- Activity -
From the entries below, output the line with "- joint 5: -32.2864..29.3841" and each following line up to and including the line with "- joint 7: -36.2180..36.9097", exactly as written.

- Input for this task -
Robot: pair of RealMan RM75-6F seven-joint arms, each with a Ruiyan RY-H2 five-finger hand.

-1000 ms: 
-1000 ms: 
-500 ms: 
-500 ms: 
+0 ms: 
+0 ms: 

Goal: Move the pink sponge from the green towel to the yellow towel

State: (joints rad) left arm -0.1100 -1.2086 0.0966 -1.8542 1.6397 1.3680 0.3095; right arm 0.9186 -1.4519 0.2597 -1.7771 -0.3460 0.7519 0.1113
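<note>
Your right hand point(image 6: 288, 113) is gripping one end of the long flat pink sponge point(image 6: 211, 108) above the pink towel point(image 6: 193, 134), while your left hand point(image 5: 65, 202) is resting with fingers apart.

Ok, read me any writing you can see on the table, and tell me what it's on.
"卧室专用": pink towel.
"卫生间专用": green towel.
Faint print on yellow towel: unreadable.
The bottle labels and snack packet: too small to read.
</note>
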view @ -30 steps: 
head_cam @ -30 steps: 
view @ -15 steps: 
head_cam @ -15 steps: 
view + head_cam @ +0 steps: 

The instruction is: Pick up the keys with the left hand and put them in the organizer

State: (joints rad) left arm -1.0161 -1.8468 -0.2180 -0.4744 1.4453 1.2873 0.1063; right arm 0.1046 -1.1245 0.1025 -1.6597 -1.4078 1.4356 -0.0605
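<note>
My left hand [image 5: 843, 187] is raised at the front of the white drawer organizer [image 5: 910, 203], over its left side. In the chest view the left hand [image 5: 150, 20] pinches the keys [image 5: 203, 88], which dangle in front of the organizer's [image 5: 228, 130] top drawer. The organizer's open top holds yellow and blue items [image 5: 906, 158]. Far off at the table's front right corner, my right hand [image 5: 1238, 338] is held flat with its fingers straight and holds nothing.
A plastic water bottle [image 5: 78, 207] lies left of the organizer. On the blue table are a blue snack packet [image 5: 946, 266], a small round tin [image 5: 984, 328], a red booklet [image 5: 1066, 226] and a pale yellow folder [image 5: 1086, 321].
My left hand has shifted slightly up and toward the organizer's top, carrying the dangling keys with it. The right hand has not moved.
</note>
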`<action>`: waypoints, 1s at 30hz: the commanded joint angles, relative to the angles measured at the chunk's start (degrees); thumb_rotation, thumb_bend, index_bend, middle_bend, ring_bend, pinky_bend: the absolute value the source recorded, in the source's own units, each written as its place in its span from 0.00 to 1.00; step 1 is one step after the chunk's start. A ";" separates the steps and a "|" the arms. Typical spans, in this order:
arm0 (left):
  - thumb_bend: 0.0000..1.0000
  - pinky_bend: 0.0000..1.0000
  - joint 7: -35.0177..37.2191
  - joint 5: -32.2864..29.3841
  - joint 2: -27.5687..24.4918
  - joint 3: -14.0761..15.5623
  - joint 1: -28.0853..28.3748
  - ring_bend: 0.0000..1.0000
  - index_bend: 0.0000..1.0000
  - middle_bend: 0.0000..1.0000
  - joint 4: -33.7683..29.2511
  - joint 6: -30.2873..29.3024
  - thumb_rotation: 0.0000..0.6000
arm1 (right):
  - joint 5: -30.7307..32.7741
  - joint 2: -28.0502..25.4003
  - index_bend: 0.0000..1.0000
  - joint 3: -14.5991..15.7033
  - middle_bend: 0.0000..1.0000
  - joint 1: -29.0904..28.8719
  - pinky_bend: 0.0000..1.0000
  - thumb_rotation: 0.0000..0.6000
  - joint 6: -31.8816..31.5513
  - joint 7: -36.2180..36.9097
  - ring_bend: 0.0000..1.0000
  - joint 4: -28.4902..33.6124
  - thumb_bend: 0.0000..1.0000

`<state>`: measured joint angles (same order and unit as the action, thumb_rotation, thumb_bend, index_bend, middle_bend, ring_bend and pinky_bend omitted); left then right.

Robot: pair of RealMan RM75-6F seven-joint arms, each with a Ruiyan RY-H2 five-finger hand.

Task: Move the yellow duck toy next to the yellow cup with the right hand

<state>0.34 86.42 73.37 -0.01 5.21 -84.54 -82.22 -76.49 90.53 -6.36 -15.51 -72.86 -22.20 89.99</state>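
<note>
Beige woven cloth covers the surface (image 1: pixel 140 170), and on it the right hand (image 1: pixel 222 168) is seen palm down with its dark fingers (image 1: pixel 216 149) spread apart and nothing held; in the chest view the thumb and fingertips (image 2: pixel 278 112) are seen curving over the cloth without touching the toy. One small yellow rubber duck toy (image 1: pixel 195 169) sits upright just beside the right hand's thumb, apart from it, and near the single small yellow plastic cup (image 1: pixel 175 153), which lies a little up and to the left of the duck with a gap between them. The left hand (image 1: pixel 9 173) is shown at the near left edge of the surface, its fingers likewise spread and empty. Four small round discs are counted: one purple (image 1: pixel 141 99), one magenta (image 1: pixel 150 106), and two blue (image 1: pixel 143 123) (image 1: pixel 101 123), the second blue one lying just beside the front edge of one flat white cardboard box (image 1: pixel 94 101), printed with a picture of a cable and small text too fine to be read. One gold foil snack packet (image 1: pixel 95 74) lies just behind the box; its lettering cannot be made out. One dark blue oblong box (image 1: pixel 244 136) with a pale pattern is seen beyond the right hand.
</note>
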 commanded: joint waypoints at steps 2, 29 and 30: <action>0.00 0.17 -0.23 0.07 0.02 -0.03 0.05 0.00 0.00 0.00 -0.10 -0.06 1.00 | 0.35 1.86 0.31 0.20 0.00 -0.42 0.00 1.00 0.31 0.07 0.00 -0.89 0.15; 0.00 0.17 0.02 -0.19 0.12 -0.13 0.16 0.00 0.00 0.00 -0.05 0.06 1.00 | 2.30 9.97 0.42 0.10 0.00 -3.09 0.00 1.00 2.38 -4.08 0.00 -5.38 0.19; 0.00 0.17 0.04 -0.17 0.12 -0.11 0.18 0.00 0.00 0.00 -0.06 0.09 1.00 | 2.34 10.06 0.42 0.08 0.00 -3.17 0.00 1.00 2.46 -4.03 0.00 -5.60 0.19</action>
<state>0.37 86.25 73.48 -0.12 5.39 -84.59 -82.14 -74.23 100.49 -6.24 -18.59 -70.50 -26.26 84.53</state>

- Response -
  - joint 5: -32.2864..29.3841
  - joint 2: -27.5687..24.4918
  - joint 3: -14.0761..15.5623
  - joint 1: -28.0853..28.3748
  - ring_bend: 0.0000..1.0000
  - index_bend: 0.0000..1.0000
  - middle_bend: 0.0000..1.0000
  - joint 4: -33.7683..29.2511
  - joint 6: -30.2873..29.3024
  - thumb_rotation: 0.0000..0.6000
arm1 (right):
  - joint 5: -30.7307..32.7741
  - joint 2: -28.0502..25.4003
  - index_bend: 0.0000..1.0000
  - joint 3: -14.5991..15.7033
  - middle_bend: 0.0000..1.0000
  - joint 1: -29.0904..28.8719
  - pinky_bend: 0.0000..1.0000
  - thumb_rotation: 0.0000..0.6000
  - joint 6: -31.8816..31.5513
  - joint 7: -36.2180..36.9097

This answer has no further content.